Apparently, one of the things that Venus doesn't have that we do, is plate tectonics. Without plate tectonics there is no carbon cycle to take the carbon from the atmosphere and lock it back into rock, which then eventually gets recycled into the mantle. The Venusian atmosphere is in the order of 95% carbon dioxide (compared to .5% for us) which has a nasty habit of preventing heat from escaping the surface. So all the light energy that gets in stays in, and all the heat vented from below stays in also.

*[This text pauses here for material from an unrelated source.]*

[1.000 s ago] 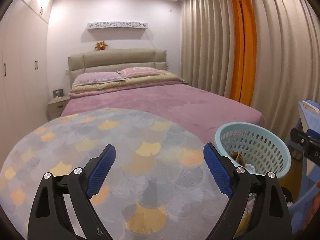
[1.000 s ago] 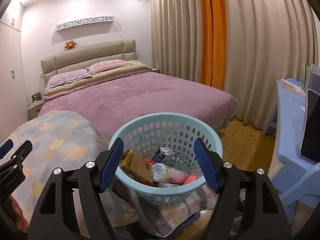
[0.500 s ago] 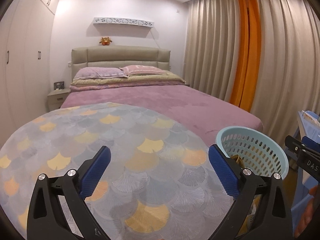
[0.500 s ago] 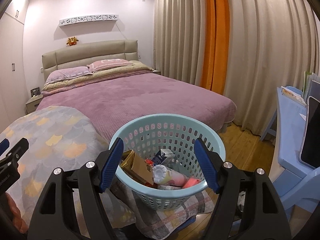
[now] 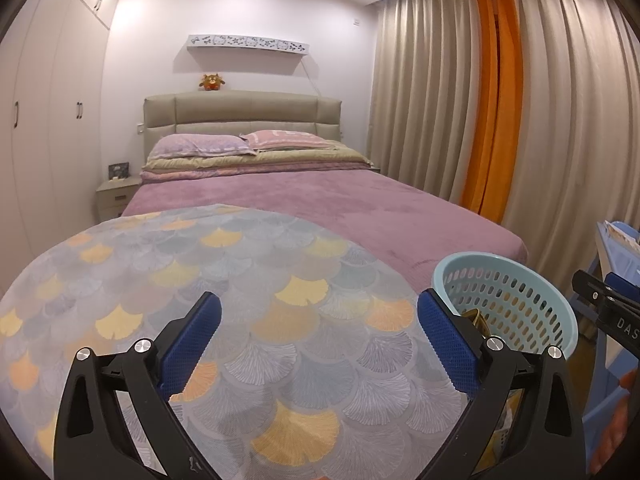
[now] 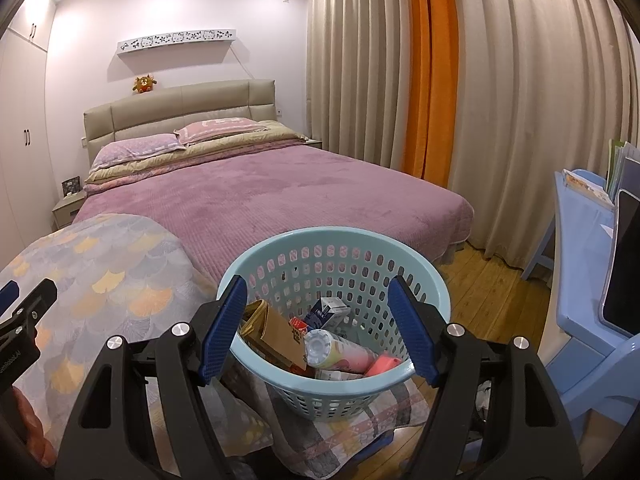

Using the info from here: http://www.astronomycast.com/2007/08/episode-50-venus/ , I think Venus' situation played out something like this, in the early formation of the planet it got clobbered by a big object which massively altered its rotation. The day length increased to over a year, and with such a long sun exposure time, vast quantities of H2O were evaporated from the surface. This caused the first part 'Global warming' due to the large quantities of water vapor acting as a green house gas. As the global temperature rose, more and more of the surface water evaporated to the point where all the liquid water was baked out of the surface. In the atmosphere, uv light breaks down the water vapor to H2 and O. The H2 is light enough to escape the planet altogether and the O probably combined with Carbon (not sure of the process). Without surface water, plate tectonics would literally grind to a halt stopping the carbon cycle and the removal of the carbon from the atmosphere. With that carbon allowed to stay in the atmosphere, the Green house went crazy.

The Earth being the mass that it is, would hold onto more of its atmosphere compared to Mars if our magnetosphere went away. The composition would be very different though.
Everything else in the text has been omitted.